Introduction to Clinical Medicine 2a and 2b
Introduction to Clinical Medicine 2 is the second year of a cumulative two-year course concerning the clinical application of medical sciences. The second year course is intended to improve upon student skills in the patient encounter and doctor/patient relationship. The course also provides a study in formal decision analysis, culture, belief systems, ethics, clinical information management, psychiatry, and behavioral sciences. The student must complete a standardized patient examination assessing focused physical examination skills and abilities in eliciting patient histories at the end of the year. This course contributes to the student's capacity for sompleteing step 1 of the United States Medical Licensing Exam board examination through testing modeled in a similar format. This course is divided into two sections that are graded separately.
Objective: This course introduces students to the techniques necessary to obtain a meaningful history and perform a thorough physical examination. At the completion of this course, students will be expected to accurately collect, record, and report pertinent physical and biological data from adult patients and formulate problem lists and assessments.

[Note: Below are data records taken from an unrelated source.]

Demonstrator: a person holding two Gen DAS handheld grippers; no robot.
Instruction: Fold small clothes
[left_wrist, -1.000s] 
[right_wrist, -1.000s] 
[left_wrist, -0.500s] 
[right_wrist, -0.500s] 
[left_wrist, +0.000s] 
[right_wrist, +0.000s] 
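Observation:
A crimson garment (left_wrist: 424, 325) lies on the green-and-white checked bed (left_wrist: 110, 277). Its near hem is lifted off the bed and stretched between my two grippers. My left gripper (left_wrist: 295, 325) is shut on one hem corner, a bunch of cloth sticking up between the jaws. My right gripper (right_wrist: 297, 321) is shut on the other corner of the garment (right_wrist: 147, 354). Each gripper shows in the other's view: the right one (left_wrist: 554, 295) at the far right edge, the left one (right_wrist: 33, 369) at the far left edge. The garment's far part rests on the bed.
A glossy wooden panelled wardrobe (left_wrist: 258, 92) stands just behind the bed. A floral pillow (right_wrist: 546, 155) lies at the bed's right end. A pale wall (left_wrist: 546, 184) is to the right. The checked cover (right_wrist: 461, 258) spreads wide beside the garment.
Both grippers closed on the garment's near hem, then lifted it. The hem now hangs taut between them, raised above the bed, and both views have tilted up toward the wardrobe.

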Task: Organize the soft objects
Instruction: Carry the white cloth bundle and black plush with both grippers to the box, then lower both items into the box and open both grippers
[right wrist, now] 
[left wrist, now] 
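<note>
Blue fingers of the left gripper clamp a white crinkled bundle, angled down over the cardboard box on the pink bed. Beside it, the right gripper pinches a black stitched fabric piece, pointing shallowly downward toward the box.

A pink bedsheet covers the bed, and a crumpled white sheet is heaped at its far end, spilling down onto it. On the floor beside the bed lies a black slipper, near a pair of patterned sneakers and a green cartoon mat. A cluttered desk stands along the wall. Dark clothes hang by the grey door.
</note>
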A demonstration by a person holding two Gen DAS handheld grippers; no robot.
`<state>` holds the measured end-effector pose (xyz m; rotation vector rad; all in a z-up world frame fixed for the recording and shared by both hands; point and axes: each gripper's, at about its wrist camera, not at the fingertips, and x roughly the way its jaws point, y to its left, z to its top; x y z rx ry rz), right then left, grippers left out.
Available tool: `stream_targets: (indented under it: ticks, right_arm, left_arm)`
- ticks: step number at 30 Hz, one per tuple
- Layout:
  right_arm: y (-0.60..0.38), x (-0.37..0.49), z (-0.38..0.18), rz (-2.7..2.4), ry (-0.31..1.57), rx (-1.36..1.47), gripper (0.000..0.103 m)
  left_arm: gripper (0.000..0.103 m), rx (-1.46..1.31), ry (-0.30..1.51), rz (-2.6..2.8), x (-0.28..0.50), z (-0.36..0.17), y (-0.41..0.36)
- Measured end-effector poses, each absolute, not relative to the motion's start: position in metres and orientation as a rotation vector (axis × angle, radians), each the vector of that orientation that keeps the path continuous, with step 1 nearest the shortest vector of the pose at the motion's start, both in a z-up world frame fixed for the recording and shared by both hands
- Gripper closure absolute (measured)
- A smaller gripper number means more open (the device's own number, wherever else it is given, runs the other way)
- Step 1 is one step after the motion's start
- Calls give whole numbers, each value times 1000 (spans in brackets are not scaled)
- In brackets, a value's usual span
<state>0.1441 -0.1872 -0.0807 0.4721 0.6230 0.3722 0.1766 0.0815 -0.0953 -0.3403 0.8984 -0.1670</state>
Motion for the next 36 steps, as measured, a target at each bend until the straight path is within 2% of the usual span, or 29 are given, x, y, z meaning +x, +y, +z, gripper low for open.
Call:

Students will learn about disease manifistations from exposure to various specialty areas and general practice.
Students will perform two complete history and phytsical examinations at bedside in the presence of a preceptor and prepare four cases based on patient interviews. Preceptors will enhance the written and oral material with discussions of basic laboratory data. Students will enhance their interpersonal skills to improve clinical diagnosis through exposure to the basic concepts of the behavioral sciences, development of an understanding of the manifistations and underlying dynamics of human behavioral diversity, and application of that understanding when establishing a theurapeutic patient/physician relationship. Students will learn insights gained from human behavioral development and various psychodynamic models of personality development to better understand prevalent behavioral problems that patients present in a clinical setting. Under the supervision of apreceptor, students will apply skills and concepts learned in the behavioral sciences to better cope with the normal fears and anxiety that accompany medical illness.
Additionally, students will learn basic statistical methods and study designs used in medical literature and techniques for accessing medical information utilizing electronic means.